I also recalled a recent conversation with an artist at the GO ART! Orleans County Artist Trail. Admiring his work gave me a sense of joy and peace. I asked if he had considered exhibiting at one of the GO ART! Galleries. He looked a little surprised. After a little discussion, the truth came out. Standing amid his paintings in a tent out in the country, he admitted that he wasn’t sure his art was good enough for a gallery.

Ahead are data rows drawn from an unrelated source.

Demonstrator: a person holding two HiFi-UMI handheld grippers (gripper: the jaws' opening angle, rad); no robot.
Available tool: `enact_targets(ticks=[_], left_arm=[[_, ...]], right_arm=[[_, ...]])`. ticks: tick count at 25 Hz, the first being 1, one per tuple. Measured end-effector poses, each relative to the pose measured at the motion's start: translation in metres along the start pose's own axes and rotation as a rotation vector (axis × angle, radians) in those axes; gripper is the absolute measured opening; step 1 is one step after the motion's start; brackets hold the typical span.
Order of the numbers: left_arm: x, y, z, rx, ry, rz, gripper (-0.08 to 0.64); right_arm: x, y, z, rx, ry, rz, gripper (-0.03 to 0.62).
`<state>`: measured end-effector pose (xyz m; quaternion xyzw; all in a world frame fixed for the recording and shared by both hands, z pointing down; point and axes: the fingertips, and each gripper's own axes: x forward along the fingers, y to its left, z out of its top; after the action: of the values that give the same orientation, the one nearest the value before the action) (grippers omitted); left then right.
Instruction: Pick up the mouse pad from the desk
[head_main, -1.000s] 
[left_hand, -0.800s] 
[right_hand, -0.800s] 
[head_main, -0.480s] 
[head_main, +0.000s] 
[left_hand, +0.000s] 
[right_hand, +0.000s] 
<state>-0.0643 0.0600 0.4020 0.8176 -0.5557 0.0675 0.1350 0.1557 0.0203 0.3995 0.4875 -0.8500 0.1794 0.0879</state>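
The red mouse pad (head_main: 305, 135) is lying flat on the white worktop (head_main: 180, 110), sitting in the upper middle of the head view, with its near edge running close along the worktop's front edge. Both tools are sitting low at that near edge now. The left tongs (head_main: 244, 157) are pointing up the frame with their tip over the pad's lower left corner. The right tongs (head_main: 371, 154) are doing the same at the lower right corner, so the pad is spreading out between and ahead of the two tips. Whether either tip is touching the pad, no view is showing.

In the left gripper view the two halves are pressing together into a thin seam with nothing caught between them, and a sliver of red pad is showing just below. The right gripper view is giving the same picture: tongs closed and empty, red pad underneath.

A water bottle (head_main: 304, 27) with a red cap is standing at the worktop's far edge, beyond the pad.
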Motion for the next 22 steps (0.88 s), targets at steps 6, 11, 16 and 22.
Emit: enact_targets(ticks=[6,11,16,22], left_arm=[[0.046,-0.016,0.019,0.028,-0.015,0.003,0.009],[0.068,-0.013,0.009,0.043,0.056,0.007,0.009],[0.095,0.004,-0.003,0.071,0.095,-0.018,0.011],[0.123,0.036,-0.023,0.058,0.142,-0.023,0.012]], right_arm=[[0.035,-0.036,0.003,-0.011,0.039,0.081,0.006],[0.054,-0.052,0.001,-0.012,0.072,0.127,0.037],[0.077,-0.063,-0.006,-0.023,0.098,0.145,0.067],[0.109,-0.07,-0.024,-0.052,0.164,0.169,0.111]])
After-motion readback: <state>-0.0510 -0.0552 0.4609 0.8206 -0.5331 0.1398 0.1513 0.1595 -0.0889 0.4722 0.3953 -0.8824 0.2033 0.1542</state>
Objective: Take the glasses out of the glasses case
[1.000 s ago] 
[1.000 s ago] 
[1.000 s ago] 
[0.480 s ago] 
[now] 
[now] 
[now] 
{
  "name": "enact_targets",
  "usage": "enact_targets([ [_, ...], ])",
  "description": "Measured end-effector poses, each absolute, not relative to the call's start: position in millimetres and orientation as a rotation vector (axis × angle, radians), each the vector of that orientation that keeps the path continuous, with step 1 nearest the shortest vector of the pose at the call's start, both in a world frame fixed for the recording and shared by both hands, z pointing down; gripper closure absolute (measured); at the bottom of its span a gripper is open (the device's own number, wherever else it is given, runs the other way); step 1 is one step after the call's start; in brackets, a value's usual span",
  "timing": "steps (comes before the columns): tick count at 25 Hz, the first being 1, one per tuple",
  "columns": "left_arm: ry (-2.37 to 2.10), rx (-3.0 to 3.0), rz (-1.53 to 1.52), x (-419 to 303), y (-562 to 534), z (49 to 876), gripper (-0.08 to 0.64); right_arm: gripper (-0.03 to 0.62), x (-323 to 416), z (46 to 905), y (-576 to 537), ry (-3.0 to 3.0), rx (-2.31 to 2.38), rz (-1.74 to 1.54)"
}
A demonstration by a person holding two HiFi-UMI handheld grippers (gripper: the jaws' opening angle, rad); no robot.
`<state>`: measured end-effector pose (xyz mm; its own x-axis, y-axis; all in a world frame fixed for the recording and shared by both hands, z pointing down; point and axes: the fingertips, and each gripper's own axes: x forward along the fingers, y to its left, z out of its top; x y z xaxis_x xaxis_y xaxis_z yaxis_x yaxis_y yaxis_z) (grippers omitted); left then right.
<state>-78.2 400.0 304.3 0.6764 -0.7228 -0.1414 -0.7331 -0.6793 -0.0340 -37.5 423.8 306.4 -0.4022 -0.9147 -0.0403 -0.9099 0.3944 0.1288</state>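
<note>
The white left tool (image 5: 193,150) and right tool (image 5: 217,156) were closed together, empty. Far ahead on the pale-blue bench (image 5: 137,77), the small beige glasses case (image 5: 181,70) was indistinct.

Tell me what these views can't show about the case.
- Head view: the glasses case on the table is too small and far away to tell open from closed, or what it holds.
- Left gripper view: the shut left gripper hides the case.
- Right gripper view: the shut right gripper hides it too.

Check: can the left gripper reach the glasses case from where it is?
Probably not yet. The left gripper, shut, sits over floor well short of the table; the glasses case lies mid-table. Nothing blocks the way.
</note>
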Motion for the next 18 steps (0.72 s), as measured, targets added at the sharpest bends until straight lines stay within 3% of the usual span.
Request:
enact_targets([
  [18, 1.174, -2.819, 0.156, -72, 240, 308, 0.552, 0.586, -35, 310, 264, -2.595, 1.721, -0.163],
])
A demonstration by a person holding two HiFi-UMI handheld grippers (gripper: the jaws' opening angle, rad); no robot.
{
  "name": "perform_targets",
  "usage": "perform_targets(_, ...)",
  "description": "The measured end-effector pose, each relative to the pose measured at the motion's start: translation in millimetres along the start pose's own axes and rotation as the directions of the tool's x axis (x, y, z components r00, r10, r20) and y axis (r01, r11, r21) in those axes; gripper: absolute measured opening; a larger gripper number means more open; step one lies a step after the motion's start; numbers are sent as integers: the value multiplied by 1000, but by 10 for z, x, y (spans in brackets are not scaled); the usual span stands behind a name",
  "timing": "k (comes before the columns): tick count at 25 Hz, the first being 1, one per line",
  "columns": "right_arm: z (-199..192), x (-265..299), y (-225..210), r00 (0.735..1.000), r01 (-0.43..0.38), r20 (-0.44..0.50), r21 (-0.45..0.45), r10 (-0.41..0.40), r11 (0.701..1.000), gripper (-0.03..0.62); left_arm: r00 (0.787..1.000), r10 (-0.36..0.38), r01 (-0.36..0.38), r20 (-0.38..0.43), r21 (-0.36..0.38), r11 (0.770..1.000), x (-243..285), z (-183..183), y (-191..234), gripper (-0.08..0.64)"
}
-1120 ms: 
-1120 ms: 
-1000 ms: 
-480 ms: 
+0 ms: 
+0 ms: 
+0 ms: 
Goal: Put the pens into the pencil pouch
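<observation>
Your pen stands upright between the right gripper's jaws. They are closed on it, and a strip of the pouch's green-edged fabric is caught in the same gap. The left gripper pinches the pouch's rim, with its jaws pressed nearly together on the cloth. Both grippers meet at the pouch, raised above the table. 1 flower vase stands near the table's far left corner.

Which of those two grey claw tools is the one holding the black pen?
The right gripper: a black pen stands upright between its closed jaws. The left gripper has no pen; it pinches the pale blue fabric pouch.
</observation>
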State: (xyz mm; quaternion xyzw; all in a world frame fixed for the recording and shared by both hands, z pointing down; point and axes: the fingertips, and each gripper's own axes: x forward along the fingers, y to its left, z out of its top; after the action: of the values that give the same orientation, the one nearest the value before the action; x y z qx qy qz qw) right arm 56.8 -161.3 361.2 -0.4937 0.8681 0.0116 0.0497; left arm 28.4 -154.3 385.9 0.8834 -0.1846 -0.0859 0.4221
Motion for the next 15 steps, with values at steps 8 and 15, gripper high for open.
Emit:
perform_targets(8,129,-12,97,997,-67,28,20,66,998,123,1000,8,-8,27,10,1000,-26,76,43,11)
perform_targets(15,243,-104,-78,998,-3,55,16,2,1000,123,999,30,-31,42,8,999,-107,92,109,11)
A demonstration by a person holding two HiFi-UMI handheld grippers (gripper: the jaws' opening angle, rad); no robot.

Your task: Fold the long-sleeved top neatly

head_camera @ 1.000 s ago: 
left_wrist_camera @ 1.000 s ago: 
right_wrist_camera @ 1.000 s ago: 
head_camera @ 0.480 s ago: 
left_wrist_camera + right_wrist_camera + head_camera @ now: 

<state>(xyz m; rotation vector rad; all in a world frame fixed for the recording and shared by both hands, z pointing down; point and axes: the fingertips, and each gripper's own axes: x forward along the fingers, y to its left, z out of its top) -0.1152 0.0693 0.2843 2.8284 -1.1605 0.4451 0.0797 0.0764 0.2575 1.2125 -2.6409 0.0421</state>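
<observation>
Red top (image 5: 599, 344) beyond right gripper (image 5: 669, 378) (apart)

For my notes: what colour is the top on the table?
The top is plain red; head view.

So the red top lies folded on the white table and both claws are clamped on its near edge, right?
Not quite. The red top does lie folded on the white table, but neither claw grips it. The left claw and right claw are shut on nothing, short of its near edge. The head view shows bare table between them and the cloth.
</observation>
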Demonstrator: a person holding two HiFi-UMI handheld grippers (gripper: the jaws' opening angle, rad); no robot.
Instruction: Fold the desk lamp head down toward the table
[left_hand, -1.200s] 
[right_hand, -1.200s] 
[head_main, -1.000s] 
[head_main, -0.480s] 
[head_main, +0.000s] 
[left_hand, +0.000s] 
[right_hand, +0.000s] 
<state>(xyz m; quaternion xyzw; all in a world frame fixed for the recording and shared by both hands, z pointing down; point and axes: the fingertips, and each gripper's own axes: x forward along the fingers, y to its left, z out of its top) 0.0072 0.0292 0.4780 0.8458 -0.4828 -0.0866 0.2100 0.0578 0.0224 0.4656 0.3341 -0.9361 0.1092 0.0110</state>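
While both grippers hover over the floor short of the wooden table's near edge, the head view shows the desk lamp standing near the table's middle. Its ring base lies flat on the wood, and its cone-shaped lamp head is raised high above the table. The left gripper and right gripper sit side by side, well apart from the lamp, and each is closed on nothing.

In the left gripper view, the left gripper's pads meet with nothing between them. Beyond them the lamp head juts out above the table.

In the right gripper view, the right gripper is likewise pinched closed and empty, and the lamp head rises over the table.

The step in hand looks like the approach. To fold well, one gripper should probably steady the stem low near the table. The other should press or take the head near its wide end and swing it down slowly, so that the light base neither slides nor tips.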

So what makes art good enough? When first exposed to art materials, children produce wonderful images of how the world looks to them. As they are taught the “rules” of art, their spontaneity often evaporates and they revert to what we think of as childish art. Critics have standards by which they judge the quality of art. Galleries have standards for what they will display. Patrons like some art, are indifferent to some works and dislike others. Yet critics, galleries and patrons don’t agree among themselves or each other on what art is or what makes it good or bad. Many artists, musicians and writers only found recognition long after they died.

I have started asking artists why they do what they do. Jen Scott said she uses her art to express her emotions in a therapeutic way. Doug Domedian uses his photographs to show people what is out there in nature. There are probably as many motivations for producing art as there are artists. I guess it is up to each of us to decide what art is and whether it is “good” or “bad.”